Exchange operators had already introduced technology that allowed a greater variety of order types to be processed, Instinet Asia chief executive Glenn Lesko told Investor Weekly.

"The benefits are obviously the benefits of competition, something that you've already seen in order types," Lesko said.

"[ASX] have a midpoint dark match, an order type in which you can send an order to an exchange and match it at midpoint price.

 
 

"So in the end, instead of having to just send your bid to the exchange in a fully displayed fashion and where you have to either choose to display the bid price or tick the offer, this allows you to send an order just at the midpoint without displaying the order type.

"The ASX would never have come up with something like that having not been faced with competition."

He said the recent volatile markets and the outlook of flatter returns made the issue of trading costs more pertinent.

"If your funds are up 40 per cent every year, nobody will care about the trading costs, but if they are flat, then trading costs can make the difference between being up or down," he said.

But he also said a multiple exchange operator environment would also require clients to be more vigilant about the different price structures.

"In this more complex marketplace, the variety of outcomes that you might get from different brokers will be higher," he said.

"With a simple order book, you place the order and the outcome you'll get from various brokers will be pretty similar.

"Now, you have to keep up with the original ASX order book, the Chi-X order book and the ASX is going to bring out a second order book, called PureMatch.

"They have also eased restrictions on crossing trades to various broker dark pools where you can access liquidity as well.

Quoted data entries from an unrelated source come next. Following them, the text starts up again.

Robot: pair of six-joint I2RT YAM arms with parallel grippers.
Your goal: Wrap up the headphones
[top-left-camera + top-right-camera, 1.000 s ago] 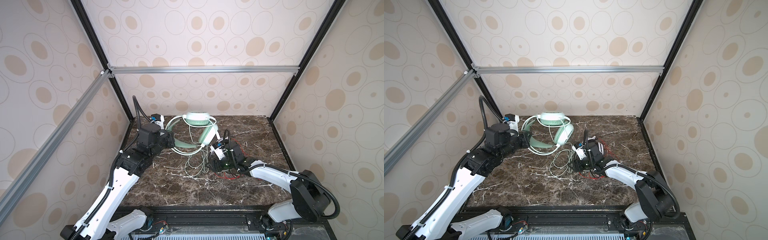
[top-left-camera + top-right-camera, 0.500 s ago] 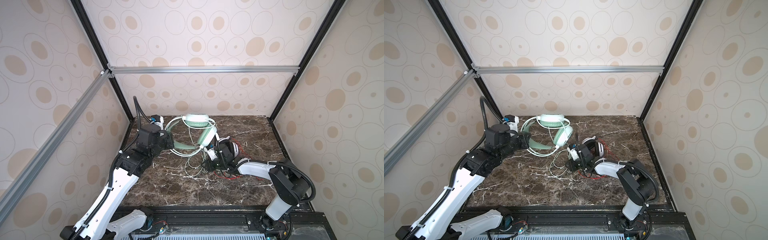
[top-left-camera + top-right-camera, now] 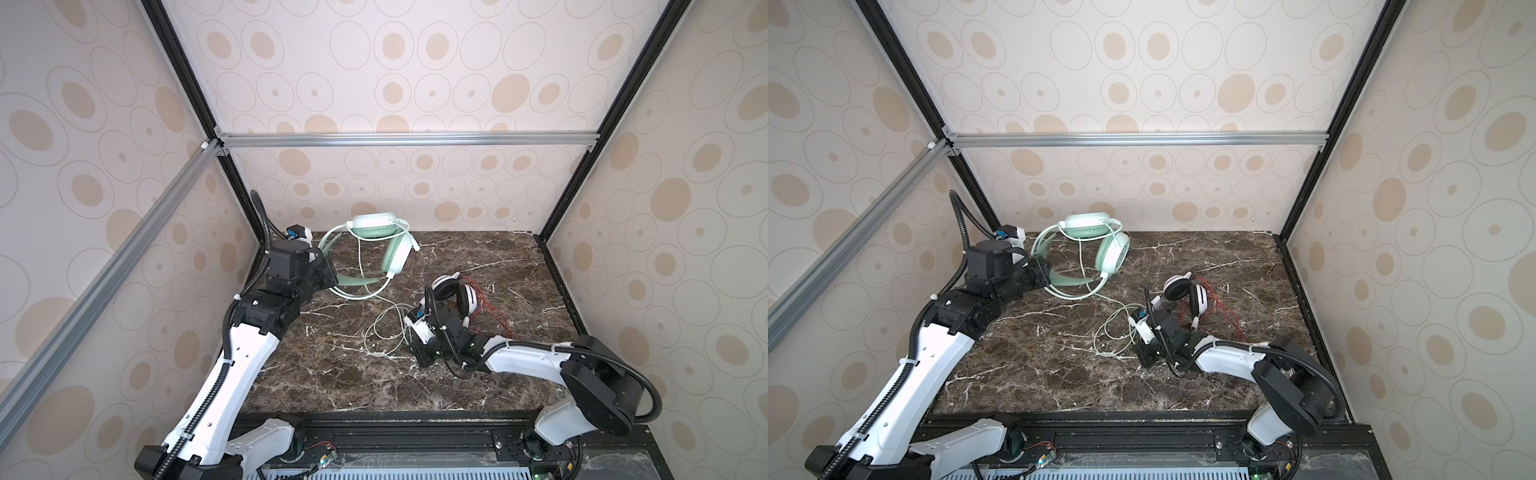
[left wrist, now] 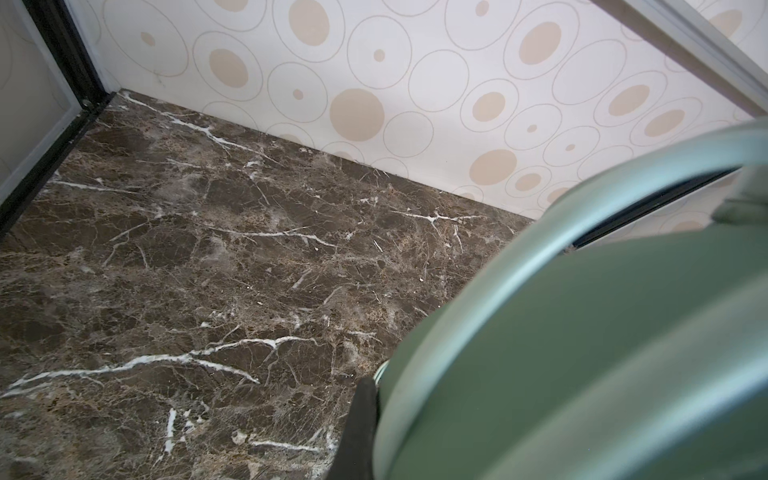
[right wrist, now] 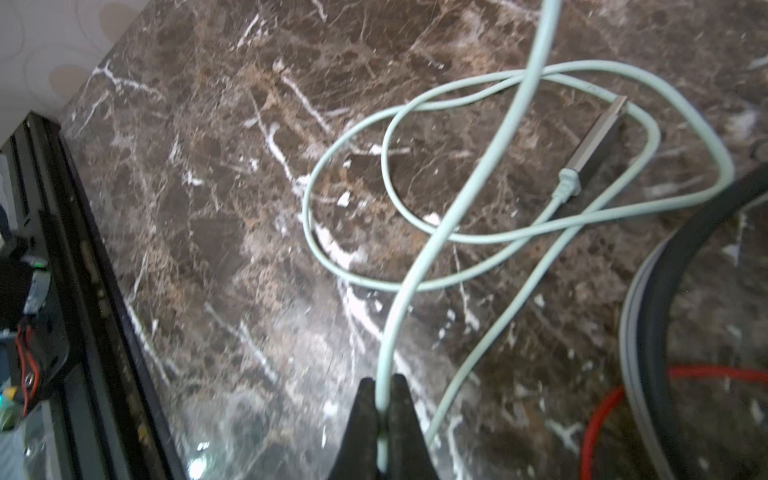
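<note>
Our left gripper [image 3: 330, 277] clamps the mint-green headset [image 3: 397, 253] by its headband [image 3: 359, 281]; our right gripper [image 5: 383, 399] pinches the pale green cable [image 5: 409, 282]

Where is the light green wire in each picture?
Top view: green cable loops mid-table.
Top view: same loops, mid-table.
Left wrist: not in it.
Right wrist: across the middle, pinched by the right gripper.
Shared landmark: the brown marble table.
</note>
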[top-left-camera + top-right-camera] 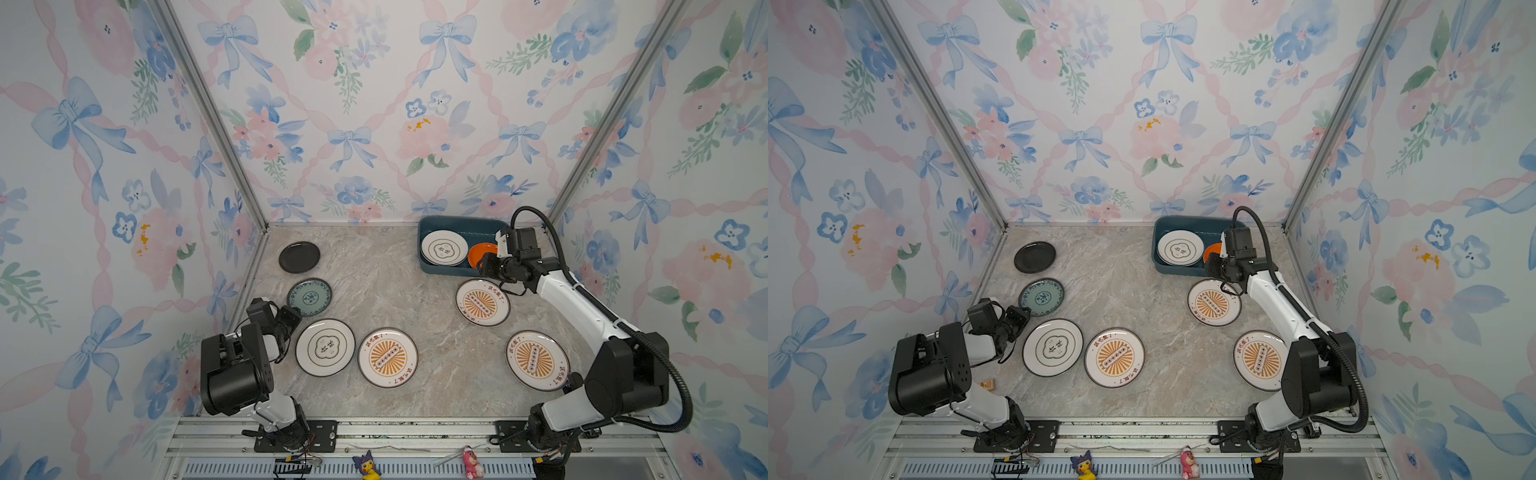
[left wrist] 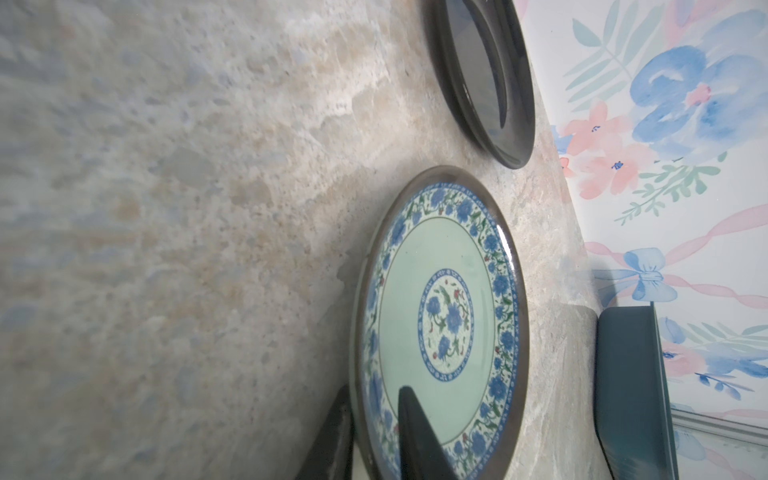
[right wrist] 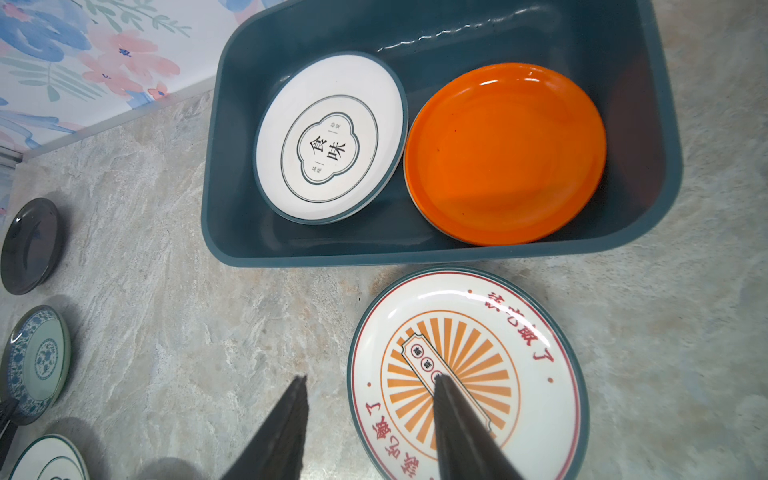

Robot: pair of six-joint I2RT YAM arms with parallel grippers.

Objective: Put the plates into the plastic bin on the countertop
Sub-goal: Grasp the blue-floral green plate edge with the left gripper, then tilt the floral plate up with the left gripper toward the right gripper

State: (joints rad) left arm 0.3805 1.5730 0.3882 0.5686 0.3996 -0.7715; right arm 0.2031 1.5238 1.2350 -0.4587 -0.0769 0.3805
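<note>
Left end effector [image 2: 374, 392] straddles teal-patterned plate [image 2: 446, 316] rim; pinch firm or not, cannot tell (better seated deeper before lifting). Right end effector [image 3: 372, 377] open over sunburst plate [image 3: 478, 353].

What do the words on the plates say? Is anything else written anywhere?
"食味": white cloud-emblem plate in the plastic bin.
"该吃饭了", red, printed twice: rim of the sunburst plate nearest the bin.
Tiny characters by the emblem and on the sunburst's middle strip: too small to read.
</note>
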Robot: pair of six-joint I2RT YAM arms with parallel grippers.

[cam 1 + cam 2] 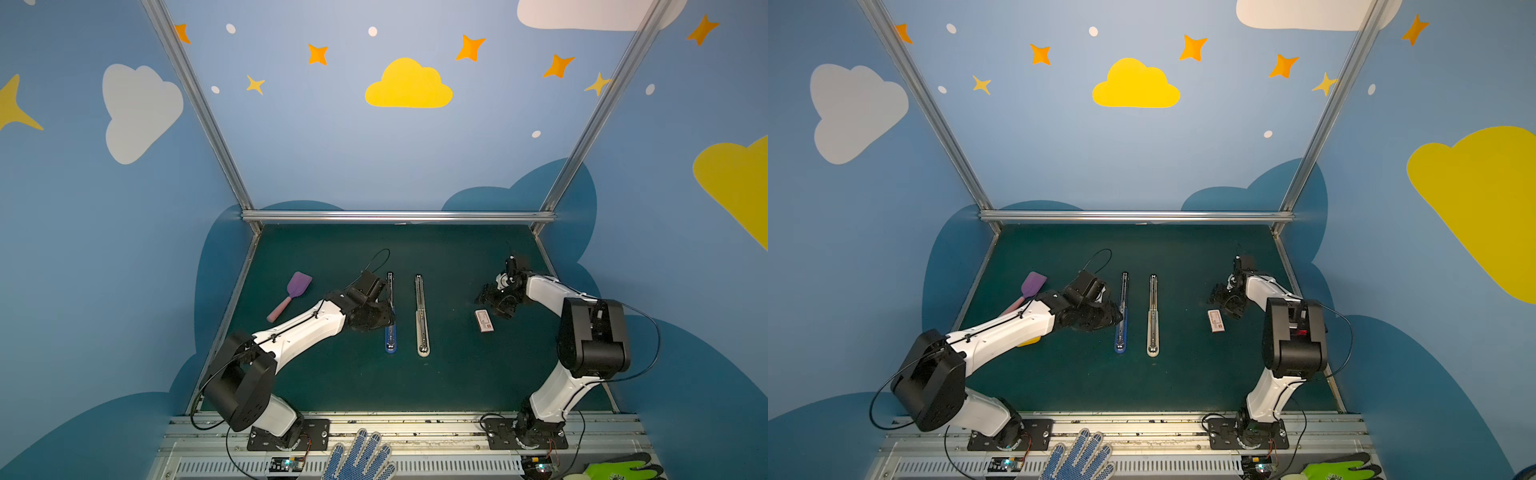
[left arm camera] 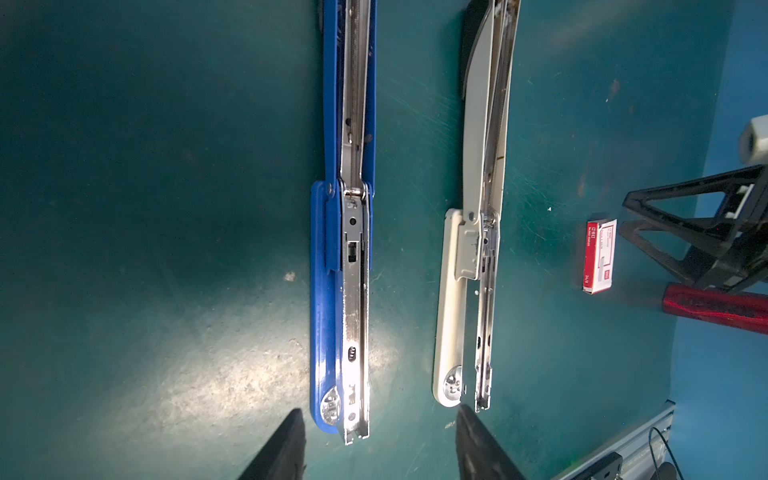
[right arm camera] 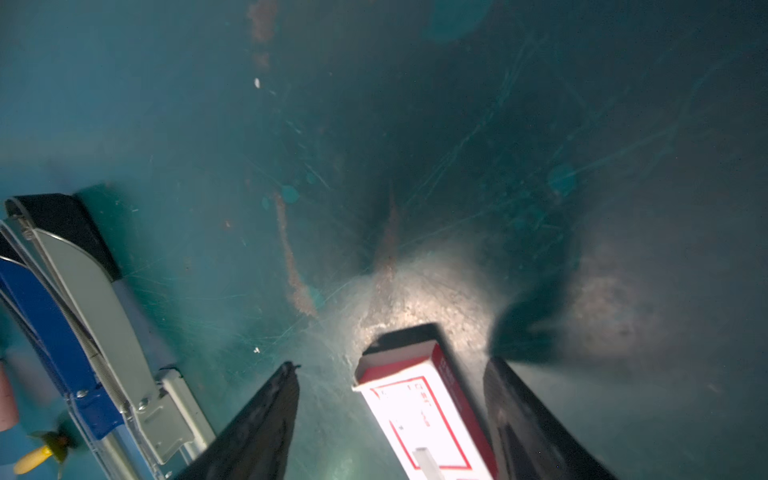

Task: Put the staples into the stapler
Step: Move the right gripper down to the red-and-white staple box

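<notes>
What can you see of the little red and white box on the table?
The box is small, flat white cardboard with red sides and a red frame and print on top. It looks closed and lies flat on the green table, right of the beige stapler in both top views. The right end effector straddles it, open, with a gap on each side, so only the table seems to touch it.

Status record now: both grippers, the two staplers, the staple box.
blue stapler: plastic body, metal rail, opened flat on green mat
cream stapler: opened flat, parallel beside it, apart
staple box: small white-and-red cardboard, flat on mat
left gripper: open, at blue stapler's end
right gripper: open, straddling staple box, not touching
</notes>
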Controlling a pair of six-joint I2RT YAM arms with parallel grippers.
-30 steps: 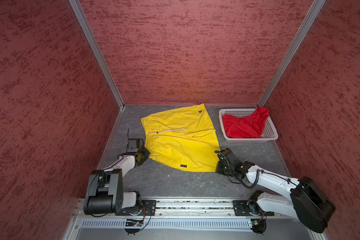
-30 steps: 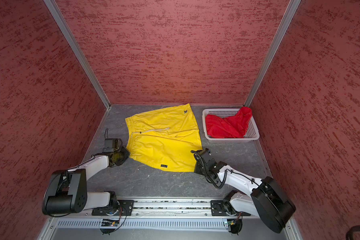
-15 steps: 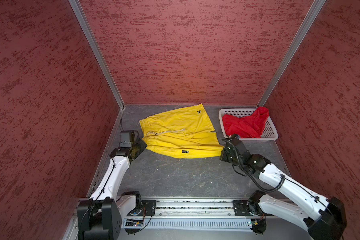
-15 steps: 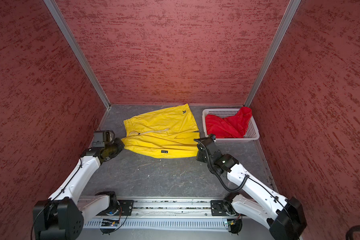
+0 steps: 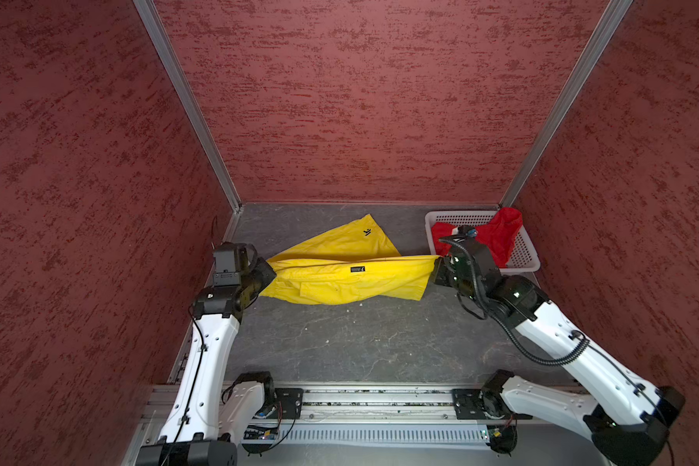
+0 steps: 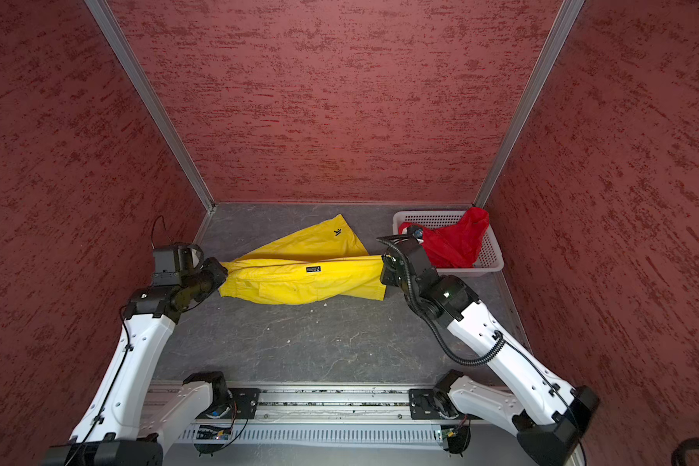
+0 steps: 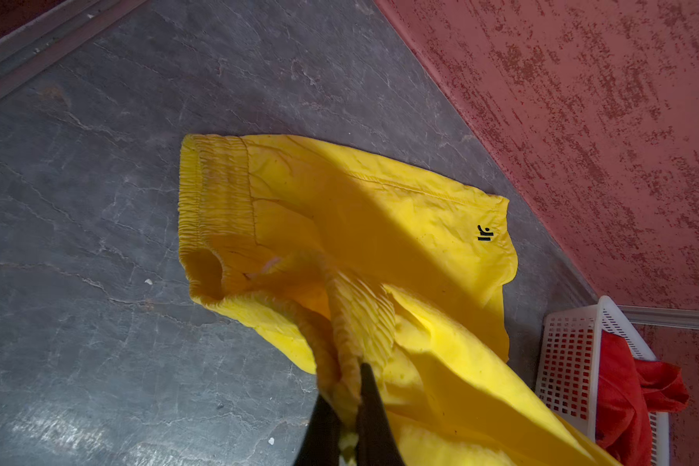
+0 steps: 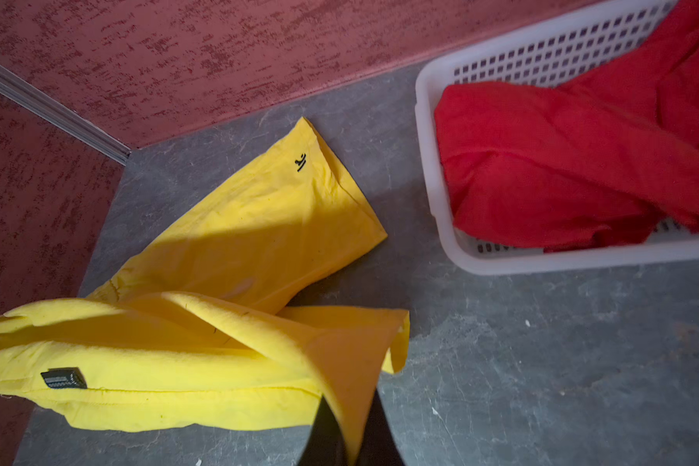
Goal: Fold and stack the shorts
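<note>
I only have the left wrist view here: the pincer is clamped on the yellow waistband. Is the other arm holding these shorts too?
Observer: Yes. The right pincer is shut on a leg hem of the yellow shorts, at the end opposite the left pincer.
Reviewer: So is the cloth off the table?
Observer: Partly. The near half hangs stretched between both pincers; the far leg lies flat on the table.
Reviewer: And the red pair?
Observer: The red shorts lie bunched in the white basket, one part draped over its far corner.
</note>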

"Now there is a whole new bevy of different ways to trade and no prescriptive rule book of how to do it."

Chi-X started trading in Australia on 31 October and its parent company, Chi-X Global, is owned by Instinet.

AllianceBernstein Asia-Pacific trading head Emma Quinn questioned whether costs would be cut on the introduction of a new market operator.

Quinn pointed out Australia's financial regulator had made it mandatory for brokers to connect to both platforms under a best-execution policy, under which brokers have to implement a trade on the terms most favourable to the client.

That means market participants need to establish best-execution policies, which would bring compliance and technology costs in the short term.

"I think we have already seen cost increases," Quinn said.

"On my desk, I've got 10 best-execution policies from 10 individual brokers to go through, so you will have compliance costs.

"You have to figure out who is in dark pools . and are we opening ourselves up to high-frequency trading if we trade on different venues? So there is a whole heap of investment of time that you have to put a price on in alternative exchanges.

"The benefits have been and are gone and the reality is now actually setting into the market in terms of compliance costs and technology costs."